I did the monte carlo simulation and came up with a 1/6 chance (16666333 out of 100000000) that the polygon is convex.

Here’s my test (C++) for the convexity of a polygon:



struct pt
{
  int x;
  int y;
};

int cross(int x1, int y1, int x2, int y2)
{
    return (x1*y2 - x2*y1);
}

bool isconvex(pt *pts, int numpts)
{
   bool isneg;

   for(int i=0; i<numpts; i++)
   {
       pt *p1 = &pts[(i+numpts-1)%numpts];
       pt *p2 = &pts[(i+numpts)%numpts];
       pt *p3 = &pts[(i+numpts+1)%numpts];

       if(i==0)
       {
           isneg = (cross(p2->x - p1->x, p2->y - p1->y, p3->x - p1->x, p3->y - p1->y) < 0);
       }
       else
       {
           if(isneg != (cross(p2->x - p1->x, p2->y - p1->y, p3->x - p1->x, p3->y - p1->y) < 0))
           {
               return false;
           }
       }
   }

   return true;
}

There may be bugs. Beer was involved.

15

God, you guys like to make things complicated. Is a quadrilateral is convex, then its diagonals intersect.

From each set of diagonal points (e.g. (x1,y1); (x3,y3)), the equation for the line given m=(y3-y1)/(x3-x1) is Y = mX + (y1 - mx1)

Find the point of intersection of the two diagonals. Actually you can cheat and just find the X-coordinate. If equation 1 is Y = m1X + b1 and equation 2 is Y = m2X + b2, then X = (b2-b1)/(m1-m2)
if this X is between x1 and x3 AND it is between x2 and x4, then the two diagonals cross and the quadrilateral is convex. If X = x1, x2, x3, or x4 then three points are collinear. Otherwise the quadrilateral is not convex.

This method would easily lend itself to a monte-carlo method. I set up a quick Excel spreadsheet and ran 100 tests yielding 21%.

16

ntucker’s test for concavity is flawed, as it has a high false-negative rate. The problem is that you have to follow the points in the right order: Any four general points can form a non-concave quadrilateral, if you connect them in the wrong order. Likewise, SaintCad’s method (which I should have thought of myself: The original context for this question was whether the diagonals intersect) also depends on getting the points in the right order (and not, say, calling two opposite sides the two “diagonals”).

However: Both methods have the same systematic error, and that error is calculable. There are 24 possible orderings of 4 points, and if the points form a convex quadrilateral at all, there are 8 different orderings which will work. Therefore, we should expect ntucker’s test to return “convex” one time out of every three true convex sets, on average. So the true probability would be the 50% I estimated. Likewise, SaintCad’s test should also return “convex” once per three convex samples (since 4 choose 2 = 3, but only one of those three choices is the true diagonals), so his value should also be an underestimate by a factor of 3. But ntucker used a much higher n, and posted his code, so I’m tentatively trusting his.

MaxTheVool’s method should be accurate as-is, and gets bonus points for the Monty Python reference. If I get a chance this afternoon, I’ll try it for confirmation.

17

I realized my flaw as I was lying in bed this morning. The concavity test code itself isn’t actually wrong, it just has the condition that you pass it ordered points, and my test program wasn’t ordering them. I’ve been trying to think of a good way to sort them, and really the only thing I’ve come up with so far is that as I’m picking points 4 through n, I should walk the list and try inserting the point in a spot that results in a set that passes the convexness test.

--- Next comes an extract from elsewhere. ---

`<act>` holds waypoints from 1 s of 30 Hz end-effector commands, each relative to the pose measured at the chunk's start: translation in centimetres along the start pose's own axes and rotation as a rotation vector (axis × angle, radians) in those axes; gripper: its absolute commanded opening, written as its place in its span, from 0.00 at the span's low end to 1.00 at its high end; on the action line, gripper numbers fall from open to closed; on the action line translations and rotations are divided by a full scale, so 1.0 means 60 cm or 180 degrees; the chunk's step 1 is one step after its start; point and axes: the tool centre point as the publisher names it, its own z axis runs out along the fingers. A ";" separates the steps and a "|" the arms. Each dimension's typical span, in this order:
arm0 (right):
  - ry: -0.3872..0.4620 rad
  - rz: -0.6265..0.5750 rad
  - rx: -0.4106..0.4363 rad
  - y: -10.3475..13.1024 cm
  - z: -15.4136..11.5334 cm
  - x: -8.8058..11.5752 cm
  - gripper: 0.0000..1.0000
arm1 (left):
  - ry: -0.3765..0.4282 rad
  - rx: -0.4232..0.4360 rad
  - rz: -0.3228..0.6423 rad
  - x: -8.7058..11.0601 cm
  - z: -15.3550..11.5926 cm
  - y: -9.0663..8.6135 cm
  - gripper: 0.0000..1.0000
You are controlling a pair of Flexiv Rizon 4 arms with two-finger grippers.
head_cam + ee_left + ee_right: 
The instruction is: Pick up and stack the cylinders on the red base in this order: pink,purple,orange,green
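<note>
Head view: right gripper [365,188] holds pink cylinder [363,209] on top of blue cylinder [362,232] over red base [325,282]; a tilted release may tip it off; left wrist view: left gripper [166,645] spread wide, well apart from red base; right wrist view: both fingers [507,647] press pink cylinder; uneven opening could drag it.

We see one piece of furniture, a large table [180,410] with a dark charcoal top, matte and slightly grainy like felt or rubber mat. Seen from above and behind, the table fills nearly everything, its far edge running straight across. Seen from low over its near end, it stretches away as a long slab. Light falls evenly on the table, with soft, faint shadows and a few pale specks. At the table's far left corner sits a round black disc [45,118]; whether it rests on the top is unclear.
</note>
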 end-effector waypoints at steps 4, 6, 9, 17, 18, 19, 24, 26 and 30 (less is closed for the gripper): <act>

I’m not sure this would work for n > 4, however.

18

Oh, and if I use a really low n like 100, my monte carlo result varies quite a bit. I’ve gotten as high as 24%. So I suspect that if SaintCad ran his test with a much higher n, the result would be closer to mine, as our tests should be equivalent.

19

Well, I hacked my code to make it try the final randomly-chosen point in first, second, third and fourth position, and it printed out “Chronos is a pretty smart guy.”

Ok, it actually printed out “convex = 49998869 out of 100000000.” But we know what it really meant to say…

20

If you find the convex hull of the 4 points, and it consists of 3 points, then the 4th point is definitely in the interior of the triangle defined by the 3 points of the hull.